Large scale “blind” classification results

Figure 1
Figure 1: Classification accuracy representing the chance of correct classification given information about an arbitrary company on a given year.

The goal of this sub-project was to assess how much can be learned from the complete data without using any domain knowledge. For that we have considered a task of predicting failure or success of a company at each given year from the 53 parameters. We deliberately did not account for the fact that many companies were present through the years. For the purposes of prediction our task was to predict failure based only on the last eight quarters worth of data.

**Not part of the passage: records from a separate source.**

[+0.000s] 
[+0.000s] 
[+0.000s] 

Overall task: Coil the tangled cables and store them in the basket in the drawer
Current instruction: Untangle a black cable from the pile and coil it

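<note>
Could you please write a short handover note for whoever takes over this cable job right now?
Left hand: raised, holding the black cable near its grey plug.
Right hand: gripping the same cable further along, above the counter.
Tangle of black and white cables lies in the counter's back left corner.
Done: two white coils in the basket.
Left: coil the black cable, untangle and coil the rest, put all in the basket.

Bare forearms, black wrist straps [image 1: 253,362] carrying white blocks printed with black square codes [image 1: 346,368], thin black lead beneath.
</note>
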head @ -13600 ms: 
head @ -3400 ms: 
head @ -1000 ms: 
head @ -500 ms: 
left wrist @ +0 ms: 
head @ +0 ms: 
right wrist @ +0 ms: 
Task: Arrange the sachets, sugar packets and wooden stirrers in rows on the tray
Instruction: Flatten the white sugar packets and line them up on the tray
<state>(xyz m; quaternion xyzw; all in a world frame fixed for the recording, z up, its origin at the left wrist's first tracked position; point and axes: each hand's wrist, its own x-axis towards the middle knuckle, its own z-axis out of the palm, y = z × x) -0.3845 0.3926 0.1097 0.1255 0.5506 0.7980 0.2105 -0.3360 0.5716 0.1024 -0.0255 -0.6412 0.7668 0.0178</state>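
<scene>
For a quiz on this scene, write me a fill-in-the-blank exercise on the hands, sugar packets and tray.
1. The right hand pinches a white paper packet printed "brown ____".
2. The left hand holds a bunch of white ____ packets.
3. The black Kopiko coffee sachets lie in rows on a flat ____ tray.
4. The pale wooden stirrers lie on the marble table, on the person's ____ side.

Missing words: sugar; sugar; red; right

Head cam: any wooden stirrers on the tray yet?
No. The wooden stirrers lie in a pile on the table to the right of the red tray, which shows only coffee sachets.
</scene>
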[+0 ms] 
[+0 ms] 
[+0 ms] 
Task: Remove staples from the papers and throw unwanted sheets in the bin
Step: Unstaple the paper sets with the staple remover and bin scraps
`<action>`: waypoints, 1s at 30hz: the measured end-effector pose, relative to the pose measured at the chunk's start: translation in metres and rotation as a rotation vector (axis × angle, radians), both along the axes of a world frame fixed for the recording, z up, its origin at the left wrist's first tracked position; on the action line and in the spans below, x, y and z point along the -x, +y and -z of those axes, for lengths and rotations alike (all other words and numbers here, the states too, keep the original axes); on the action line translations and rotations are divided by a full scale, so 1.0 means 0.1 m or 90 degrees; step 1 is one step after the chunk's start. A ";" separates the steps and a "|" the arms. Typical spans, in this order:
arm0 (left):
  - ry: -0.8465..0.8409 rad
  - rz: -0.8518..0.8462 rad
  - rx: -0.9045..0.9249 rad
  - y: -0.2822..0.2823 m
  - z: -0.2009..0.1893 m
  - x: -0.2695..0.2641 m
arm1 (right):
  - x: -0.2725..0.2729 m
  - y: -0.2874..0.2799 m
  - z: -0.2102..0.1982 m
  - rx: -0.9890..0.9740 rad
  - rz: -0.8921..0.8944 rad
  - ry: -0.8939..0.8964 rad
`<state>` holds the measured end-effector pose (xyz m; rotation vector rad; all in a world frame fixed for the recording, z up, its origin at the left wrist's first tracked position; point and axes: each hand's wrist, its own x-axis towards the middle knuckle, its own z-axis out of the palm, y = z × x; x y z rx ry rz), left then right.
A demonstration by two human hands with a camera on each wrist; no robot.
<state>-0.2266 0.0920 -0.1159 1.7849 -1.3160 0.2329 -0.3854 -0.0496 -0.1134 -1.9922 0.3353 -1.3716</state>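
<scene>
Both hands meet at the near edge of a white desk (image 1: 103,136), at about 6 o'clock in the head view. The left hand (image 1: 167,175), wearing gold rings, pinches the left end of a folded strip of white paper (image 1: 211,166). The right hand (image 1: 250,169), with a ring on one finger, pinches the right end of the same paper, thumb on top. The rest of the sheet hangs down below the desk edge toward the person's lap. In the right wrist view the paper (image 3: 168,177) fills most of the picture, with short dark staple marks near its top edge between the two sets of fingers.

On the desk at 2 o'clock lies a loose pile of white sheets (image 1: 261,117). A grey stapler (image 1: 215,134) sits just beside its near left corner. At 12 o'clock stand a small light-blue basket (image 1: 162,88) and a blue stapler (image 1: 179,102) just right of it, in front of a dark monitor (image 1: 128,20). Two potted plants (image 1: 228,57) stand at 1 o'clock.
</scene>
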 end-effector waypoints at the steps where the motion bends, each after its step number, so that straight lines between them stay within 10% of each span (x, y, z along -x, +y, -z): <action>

For the task we have selected 8 state of the art prediction approaches and evaluated each of them independently. Our results are summarized in Figure 1. The height of each bar denotes the chance of correctly predicting failure of a given company. The chance of correct prediction is a robust measure which is different from simply reporting the accuracy of prediction on a dataset. For example, this particular dataset has much fewer examples of failures (about 4000) than successes (about 18000). To achieve high accuracy of prediction (82%) it is enough to always predict success as the most frequent data. Our metric accounts for that property and reports how likely a company is to be correctly classified regardless its true performance.

Notable points:

  • One of the methods can achieve stable correct prediction rate of 60%
  • Most of the methods are at the chance level. Given that these are state of the art approaches, such performance highlight the difficulty of the problem
  • This is a robust cross-validated result that did not arise by chance

To get a further insight into the data we have constructed its flat map. Each company (per year) is represented by 53 parameters and it is impossible to simultaneously plot all of them as a graph: we can go only with a pair of parameters at a time for x and y axis. This approach, however, would lead to 1378 plots which is uninformative. Instead we have utilized our algorithms that place companies on a 2D plane relative to each other based on all available information not just two arbitrary chosen metrics but all 53 of them. Figure 3 shows a map of all 1027 companies. Arguably the map reveals some hidden structure in the data that is potentially informative. Unfortunately, the failing companies are not forming any discriminative substructures in the map.

Figure 3
Figure 3: A flat map of the companies